Have you had any ideas for cover art or names or anything yet?
Yeah I want to call it London’s Last Sweetheart. It’s something I put up on my Twitter a while ago because that was what I wanted to call the album, and it has somehow just been picked up as my catchphrase or bio or something, so every time someone blogs about my music, they’re like ‘London’s last sweetheart: Laurel’ and I’m like, ‘I didn’t call myself that! It’s just a phrase I thought of in my sleep!’. But yeah I really love that. I have also been playing with the name Botanical but I think London’s Last Sweetheart might win.
Botanical fits in with your actual name though. All of the gardeners will be after you.
Yeah, Botanical – Laurel. Maybe it’s a bit too close. I went to Kew Gardens and the botanical greenhouse and it was amazing. It got me thinking, and so I’ve written a song called ‘Botanical God’ and yeah, I think it sounds pretty. I don’t know, maybe that will be the second album.
Maybe you can do a tour of arboretums around the country.
I would love that. A tour of all the greenhouses.
You get compared to Lana Del Rey a lot, what do you think of that comparison?
I’m not going to lie, I used to say it wasn’t annoying, but I’ve recently realised that it is. It’s only annoying to a certain extent because she’s an amazing artist and I do draw inspiration from the type of artist she is, because she’s the type of artist I’d like to be. She’s creatively in control, she sings amazing music and goes with whatever she wants to do. So it’s not too bad. It’s annoying that everyone always chooses the same one because there are so many artists in the world that I am inspired by, but it’s so typical that people just choose the first one they think of. Until I’m at Rihanna’s stage, I’m always going to be compared to somebody, and as long as they are great artists I don’t mind. If I start getting compared to The Cheeky Girls, then I’d be worried.
I’ve been compared to Lorde quite a bit and Florence too, and I think we probably just all grew up listening to the same music. You’re not necessarily influenced by your contemporaries because you’re all coming out at the same time. Lorde has only been around for what, nine months; how could that have influenced the music I wrote last year? So I think everyone instantly thinks that, but I think what’s more the case is you all grew up listening to the same sort of music and you’re in the same sort of world. So how are you not going to be similar?
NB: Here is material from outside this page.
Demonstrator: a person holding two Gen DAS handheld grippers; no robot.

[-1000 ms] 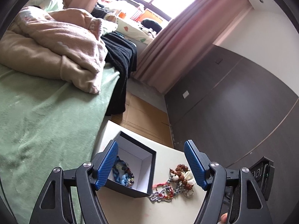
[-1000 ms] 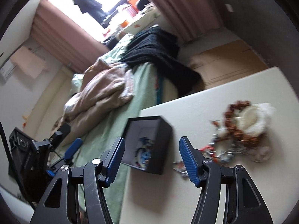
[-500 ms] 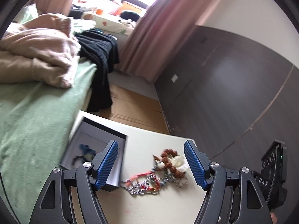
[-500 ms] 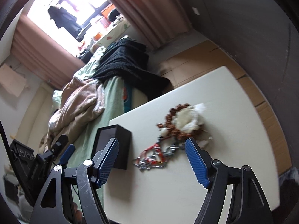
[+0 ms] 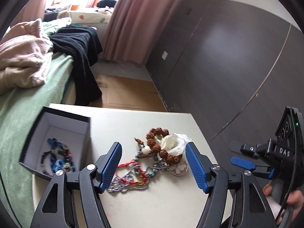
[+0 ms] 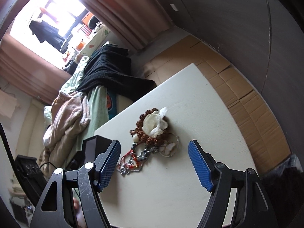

You’re from Southampton, but you haven’t played there in a while. Have you got any plans to do a homecoming show?
I know! I probably haven’t played there since I was about 15. I have got plans to play there though. I’m playing at a festival called Festibelly in the New Forest, and I’m doing their warm-up show at Orange Rooms, which will be fun, because that’s where I used to go when I was like 16, sneaking into the nightclub when I wasn’t allowed in.
What do you think about Southampton as a city; are you a fan?
I didn’t live in the city itself, I grew up out in the suburbs which was lovely, it was really rural and chilled out. But going into the actual city I don’t like so much because I used to have a job at Hollister there for two years. I used to go every Saturday and Sunday, so I just associate WestQuay with this horrible two years having to work as a shop assistant. But it will be fun to go back!
She performs at Orange Rooms on the 26th May.